Using the data beneath this instruction, retype only the lines from the one that contains "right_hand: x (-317" down to the one that contains "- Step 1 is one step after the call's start", both included, exactly as they appear.

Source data
####

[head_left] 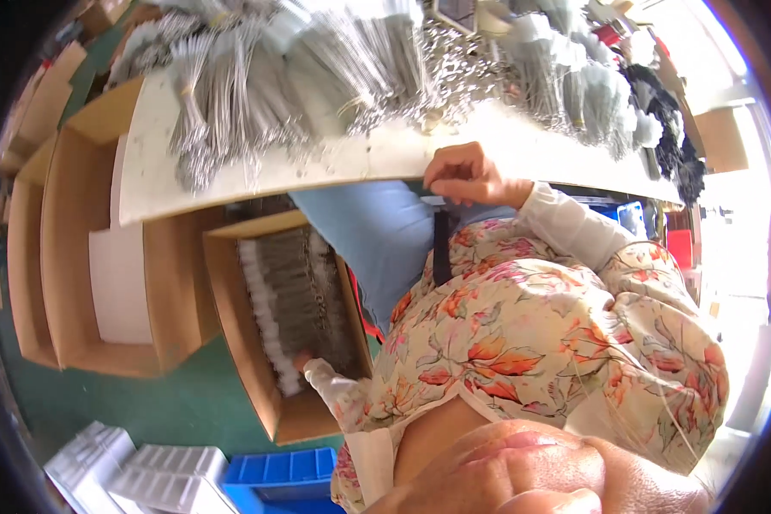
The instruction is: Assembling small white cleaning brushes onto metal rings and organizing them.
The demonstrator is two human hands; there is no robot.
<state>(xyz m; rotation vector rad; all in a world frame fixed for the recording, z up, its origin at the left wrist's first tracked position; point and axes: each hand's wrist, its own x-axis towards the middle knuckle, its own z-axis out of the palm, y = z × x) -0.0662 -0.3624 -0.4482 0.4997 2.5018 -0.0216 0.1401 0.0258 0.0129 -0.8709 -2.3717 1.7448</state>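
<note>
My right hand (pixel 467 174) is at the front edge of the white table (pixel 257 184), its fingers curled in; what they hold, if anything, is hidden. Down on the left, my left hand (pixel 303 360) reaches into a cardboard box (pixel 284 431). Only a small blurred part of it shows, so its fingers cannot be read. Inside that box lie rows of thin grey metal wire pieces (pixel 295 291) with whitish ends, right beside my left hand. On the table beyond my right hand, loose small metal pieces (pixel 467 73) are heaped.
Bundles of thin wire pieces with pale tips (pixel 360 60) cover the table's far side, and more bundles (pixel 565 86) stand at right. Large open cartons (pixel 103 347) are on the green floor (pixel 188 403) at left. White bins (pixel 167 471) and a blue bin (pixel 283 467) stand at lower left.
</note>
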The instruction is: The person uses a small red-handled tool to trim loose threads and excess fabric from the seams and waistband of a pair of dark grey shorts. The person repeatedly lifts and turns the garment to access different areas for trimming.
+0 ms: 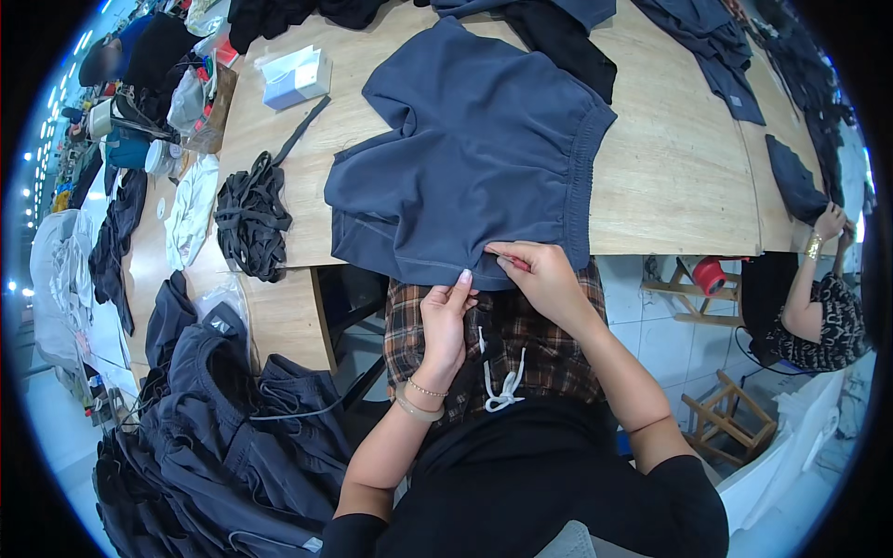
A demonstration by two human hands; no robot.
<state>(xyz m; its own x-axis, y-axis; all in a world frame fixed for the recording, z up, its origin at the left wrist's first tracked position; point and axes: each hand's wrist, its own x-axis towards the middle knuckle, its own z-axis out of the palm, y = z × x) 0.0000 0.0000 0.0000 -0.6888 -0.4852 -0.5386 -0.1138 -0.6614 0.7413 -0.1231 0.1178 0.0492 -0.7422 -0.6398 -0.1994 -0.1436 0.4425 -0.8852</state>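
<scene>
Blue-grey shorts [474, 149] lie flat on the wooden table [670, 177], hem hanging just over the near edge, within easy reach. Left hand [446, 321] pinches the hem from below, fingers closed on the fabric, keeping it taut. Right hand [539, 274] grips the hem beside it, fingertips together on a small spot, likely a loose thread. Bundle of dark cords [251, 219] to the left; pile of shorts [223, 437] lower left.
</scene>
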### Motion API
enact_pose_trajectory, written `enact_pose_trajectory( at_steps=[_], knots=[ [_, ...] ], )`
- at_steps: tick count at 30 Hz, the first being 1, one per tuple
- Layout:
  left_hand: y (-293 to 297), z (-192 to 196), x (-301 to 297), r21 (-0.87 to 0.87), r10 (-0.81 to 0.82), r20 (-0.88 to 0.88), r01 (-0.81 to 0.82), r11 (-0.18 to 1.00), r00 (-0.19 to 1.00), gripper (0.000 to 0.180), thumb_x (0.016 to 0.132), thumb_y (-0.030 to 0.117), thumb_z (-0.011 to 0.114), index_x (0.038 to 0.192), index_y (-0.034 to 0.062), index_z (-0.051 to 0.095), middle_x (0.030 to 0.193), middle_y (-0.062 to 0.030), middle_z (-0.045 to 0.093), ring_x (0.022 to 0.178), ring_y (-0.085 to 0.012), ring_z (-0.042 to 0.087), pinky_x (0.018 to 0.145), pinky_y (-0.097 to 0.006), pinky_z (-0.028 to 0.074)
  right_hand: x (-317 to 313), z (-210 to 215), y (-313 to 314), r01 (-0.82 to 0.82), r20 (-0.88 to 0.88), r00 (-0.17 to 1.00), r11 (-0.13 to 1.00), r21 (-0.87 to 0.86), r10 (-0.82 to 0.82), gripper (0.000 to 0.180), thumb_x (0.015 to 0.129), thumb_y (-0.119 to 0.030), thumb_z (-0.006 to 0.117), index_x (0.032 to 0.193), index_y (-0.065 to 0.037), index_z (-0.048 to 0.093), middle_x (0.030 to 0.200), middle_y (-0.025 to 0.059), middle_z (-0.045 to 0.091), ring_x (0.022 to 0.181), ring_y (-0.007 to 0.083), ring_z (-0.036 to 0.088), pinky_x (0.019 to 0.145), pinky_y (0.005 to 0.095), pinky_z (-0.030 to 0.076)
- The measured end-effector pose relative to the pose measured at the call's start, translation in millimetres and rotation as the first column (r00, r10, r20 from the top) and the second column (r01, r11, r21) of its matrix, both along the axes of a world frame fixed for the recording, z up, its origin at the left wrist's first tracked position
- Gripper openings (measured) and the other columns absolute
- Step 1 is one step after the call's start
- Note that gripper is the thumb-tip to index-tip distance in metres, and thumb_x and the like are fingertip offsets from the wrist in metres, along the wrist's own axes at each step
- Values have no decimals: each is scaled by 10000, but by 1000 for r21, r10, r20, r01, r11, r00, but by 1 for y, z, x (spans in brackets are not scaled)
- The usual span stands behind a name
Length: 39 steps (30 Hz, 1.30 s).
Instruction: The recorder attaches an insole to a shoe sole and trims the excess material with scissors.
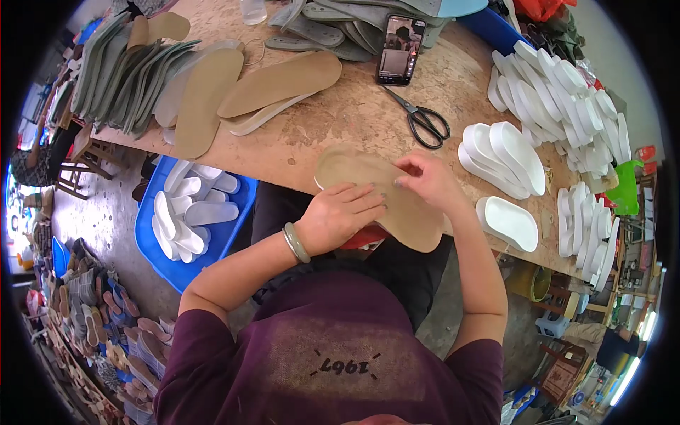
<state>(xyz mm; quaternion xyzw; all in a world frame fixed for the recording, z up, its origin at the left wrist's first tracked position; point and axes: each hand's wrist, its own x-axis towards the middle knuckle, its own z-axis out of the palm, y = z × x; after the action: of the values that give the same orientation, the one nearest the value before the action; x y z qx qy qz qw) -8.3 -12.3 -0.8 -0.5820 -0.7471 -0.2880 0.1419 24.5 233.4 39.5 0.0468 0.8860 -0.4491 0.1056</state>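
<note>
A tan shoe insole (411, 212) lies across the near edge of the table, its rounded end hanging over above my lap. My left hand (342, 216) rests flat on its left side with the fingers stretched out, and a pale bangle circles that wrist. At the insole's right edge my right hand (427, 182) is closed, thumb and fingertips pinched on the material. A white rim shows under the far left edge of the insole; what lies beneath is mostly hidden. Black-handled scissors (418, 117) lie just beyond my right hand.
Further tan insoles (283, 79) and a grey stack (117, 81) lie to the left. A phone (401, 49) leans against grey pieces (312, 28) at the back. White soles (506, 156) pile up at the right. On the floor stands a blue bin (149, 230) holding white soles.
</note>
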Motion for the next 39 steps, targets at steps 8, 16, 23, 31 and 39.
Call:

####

Solution below:
  right_hand: x (-317 to 313), z (-210 to 215), y (-313 to 314), r01 (-0.82 to 0.82), r20 (-0.88 to 0.88), r00 (-0.17 to 1.00), r11 (-0.13 to 1.00), r21 (-0.87 to 0.86), r10 (-0.82 to 0.82), gripper (0.000 to 0.180), thumb_x (0.015 to 0.129), thumb_y (-0.119 to 0.030), thumb_z (-0.006 to 0.117), index_x (0.032 to 0.193), index_y (-0.065 to 0.037), index_z (-0.048 to 0.093), middle_x (0.030 to 0.200), middle_y (-0.025 to 0.059), middle_z (-0.045 to 0.091), ring_x (0.022 to 0.181), ring_y (-0.007 to 0.083), ring_z (-0.036 to 0.088), pinky_x (0.019 to 0.145), pinky_y (0.005 to 0.095), pinky_z (-0.030 to 0.076)
- The measured end-effector pose relative to the pose measured at the call's start, translation in millimetres and rotation as the first column (r00, r10, r20 from the top) and the second column (r01, r11, r21) of its matrix, both along the axes of a world frame fixed for the recording, z up, its origin at the left wrist's first tracked position
- Gripper openings (measured) and the other columns absolute
- Step 1 is one step after the call's start

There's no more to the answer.